In 1886, Joly proposed a theory on the slipperiness of ice. According to Joly, when the ice is forced to contract by the pressure applied, a film of liquid water is formed, upon which actual slipping occurs. Although this theory has recently been superseded, it was the first time someone tried to explain the mechanism behind ice low friction.

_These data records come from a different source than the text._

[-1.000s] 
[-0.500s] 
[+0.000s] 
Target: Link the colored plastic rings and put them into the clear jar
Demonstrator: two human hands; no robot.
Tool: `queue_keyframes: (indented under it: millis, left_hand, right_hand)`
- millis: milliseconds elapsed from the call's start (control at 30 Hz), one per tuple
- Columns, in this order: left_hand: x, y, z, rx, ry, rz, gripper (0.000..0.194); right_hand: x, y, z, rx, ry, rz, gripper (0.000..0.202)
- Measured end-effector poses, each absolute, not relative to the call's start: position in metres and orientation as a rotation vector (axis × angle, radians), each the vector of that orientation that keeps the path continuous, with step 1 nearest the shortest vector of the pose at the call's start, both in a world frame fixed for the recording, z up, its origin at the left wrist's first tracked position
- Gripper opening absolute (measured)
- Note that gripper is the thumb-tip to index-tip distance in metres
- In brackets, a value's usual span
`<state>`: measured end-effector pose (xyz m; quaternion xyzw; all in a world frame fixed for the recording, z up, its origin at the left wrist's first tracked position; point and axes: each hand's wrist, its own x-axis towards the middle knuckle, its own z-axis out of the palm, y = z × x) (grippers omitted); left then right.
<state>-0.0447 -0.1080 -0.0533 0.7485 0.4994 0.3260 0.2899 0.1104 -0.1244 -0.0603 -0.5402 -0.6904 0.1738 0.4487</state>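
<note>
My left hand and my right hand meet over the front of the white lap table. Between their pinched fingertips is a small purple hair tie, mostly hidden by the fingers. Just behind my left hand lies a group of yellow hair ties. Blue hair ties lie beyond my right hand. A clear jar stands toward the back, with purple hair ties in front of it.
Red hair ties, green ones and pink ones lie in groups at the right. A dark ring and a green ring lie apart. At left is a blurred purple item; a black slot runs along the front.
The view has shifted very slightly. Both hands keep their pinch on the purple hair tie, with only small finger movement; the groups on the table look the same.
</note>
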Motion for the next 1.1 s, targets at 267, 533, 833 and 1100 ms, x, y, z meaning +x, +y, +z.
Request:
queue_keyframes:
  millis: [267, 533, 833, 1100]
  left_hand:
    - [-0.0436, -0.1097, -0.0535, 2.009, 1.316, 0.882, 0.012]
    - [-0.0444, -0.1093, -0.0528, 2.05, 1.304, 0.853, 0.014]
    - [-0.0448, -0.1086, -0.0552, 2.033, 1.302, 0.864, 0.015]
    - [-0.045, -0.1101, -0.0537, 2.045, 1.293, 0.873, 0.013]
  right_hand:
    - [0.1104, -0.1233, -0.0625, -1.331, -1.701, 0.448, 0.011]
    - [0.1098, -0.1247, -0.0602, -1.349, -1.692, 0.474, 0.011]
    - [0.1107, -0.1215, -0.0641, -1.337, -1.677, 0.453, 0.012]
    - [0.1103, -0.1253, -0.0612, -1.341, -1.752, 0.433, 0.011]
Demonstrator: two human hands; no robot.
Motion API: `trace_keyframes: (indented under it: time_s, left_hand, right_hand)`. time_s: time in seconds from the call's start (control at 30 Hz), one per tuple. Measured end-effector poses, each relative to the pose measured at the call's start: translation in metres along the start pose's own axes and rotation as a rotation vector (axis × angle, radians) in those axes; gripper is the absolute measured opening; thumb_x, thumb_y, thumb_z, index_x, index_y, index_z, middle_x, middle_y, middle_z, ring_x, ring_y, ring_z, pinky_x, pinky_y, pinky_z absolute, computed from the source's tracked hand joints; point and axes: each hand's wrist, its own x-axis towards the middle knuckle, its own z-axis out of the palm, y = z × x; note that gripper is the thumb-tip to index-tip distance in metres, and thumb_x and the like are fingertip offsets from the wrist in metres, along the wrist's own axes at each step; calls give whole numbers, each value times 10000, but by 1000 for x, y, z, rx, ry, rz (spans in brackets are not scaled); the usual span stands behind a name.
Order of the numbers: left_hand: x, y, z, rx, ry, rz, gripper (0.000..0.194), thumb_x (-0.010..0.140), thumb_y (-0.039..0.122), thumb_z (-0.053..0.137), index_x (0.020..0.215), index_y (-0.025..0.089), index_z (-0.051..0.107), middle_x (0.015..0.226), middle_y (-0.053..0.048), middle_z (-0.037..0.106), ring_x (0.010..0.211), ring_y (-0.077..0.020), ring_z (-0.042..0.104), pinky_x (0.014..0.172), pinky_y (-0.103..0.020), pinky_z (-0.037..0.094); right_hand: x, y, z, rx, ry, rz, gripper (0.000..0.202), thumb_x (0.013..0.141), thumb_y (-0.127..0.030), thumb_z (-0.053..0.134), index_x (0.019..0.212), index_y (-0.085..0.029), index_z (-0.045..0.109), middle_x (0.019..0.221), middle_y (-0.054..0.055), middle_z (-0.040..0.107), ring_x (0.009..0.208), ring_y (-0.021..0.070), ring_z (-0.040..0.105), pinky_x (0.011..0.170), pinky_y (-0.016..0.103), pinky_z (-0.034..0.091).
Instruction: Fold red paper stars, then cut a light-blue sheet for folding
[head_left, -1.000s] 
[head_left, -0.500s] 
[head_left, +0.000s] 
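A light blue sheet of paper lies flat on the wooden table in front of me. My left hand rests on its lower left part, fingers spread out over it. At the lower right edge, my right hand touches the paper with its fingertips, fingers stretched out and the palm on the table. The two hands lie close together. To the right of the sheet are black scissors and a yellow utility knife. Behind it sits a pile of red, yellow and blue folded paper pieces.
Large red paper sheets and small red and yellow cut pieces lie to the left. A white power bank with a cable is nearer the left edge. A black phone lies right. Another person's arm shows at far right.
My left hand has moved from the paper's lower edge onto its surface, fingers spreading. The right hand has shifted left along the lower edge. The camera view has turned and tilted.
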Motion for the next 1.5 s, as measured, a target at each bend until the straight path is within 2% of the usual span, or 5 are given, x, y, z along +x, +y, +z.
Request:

On 17 May 1899 Joly read his paper, "An Estimate of the Geological Age of the Earth", to the Royal Dublin Society. In it, he proposed to calculate the age of the Earth from the accumulation of sodium in the waters of the oceans. He calculated the rate at which the oceans should have accumulated sodium from erosion processes, and determined that the oceans were about 80 to 100 million years old. The paper was quickly published, appearing 4 months later in the Society's Scientific Transactions. Although this method was later considered inaccurate and was consequently superseded, it radically modified the results of other methods in use at the time.

In 1903 he published an article in Nature in which he discussed the possibility of using radium to date the Earth and went on to study the radioactive content of the Earth's crust to formulate a theory of thermal cycles, and examined the radioactive constituents of certain rocks as a means of calculating their age. Working in collaboration with Sir Ernest Rutherford, he used radioactive decay in minerals to estimate, in 1913, that the beginning of the Devonian period could not be less than 400 million years ago, an estimate which is in line with modern calculations.

Joly served as President of Section C (Geology) when the British Association for the Advancement of Science which met in Dublin in 1908, during which he presented his paper "Uranium and Geology" an address to the society. This work described radioactive materials in rocks and their part in the generation of the Earth's internal heat.

Along with his friend Henry Horatio Dixon, Joly also put forward the cohesion-tension theory which is now thought to be the main mechanism for the upward movement of water in plants.

In 1914, he developed a method of extracting radium and applied it in the treatment of cancer. As a Governor of Dr Steevens' Hospital in Dublin, in collaboration with Walter Stevenson he devised radiotherapy methods and promoted the establishment by the Royal Dublin Society of the Irish Radium Institute where they pioneered the "Dublin method" of using a hollow needle for deep radiotherapy, a technique that later entered worldwide use. The Radium Institute also supplied capillary tubes containing radon to hospitals for some years for use in the treatment of tumours.

==Inventions==
Joly invented a photometer for measuring light intensity, a meldometer for measuring the melting points of minerals, a differential steam calorimeter for measuring specific heats and a constant-volume gas thermometer, all of which bear his name, together with one of the first color photographic processes, the Joly colour screen. It was the first successful process for producing color images from a single photographic plate.

==Awards and honours==
===Awards===

- 1892: Fellowship of the Royal Society
- 1910: Royal Medal of the Royal Society
- 1911: Boyle Medal of the Royal Dublin Society
- 1923: Murchison Medal of the Geological Society of London

===Honours===
After his death, his friends subscribed the sum of £1,700 to set up a memorial fund which is still used to promote the annual Joly Memorial Lectures at Trinity College Dublin, which were inaugurated by Ernest Rutherford in 1935. He is also remembered by the Joly Geological Society, a student geological association established in 1960.

In 1930, Oliver Sheppard was commissioned by Trinity College Dublin and the Royal Dublin Society to make them copies of a bust of Joly.

In 1973, Joly, an impact crater on Mars, was named in his honour.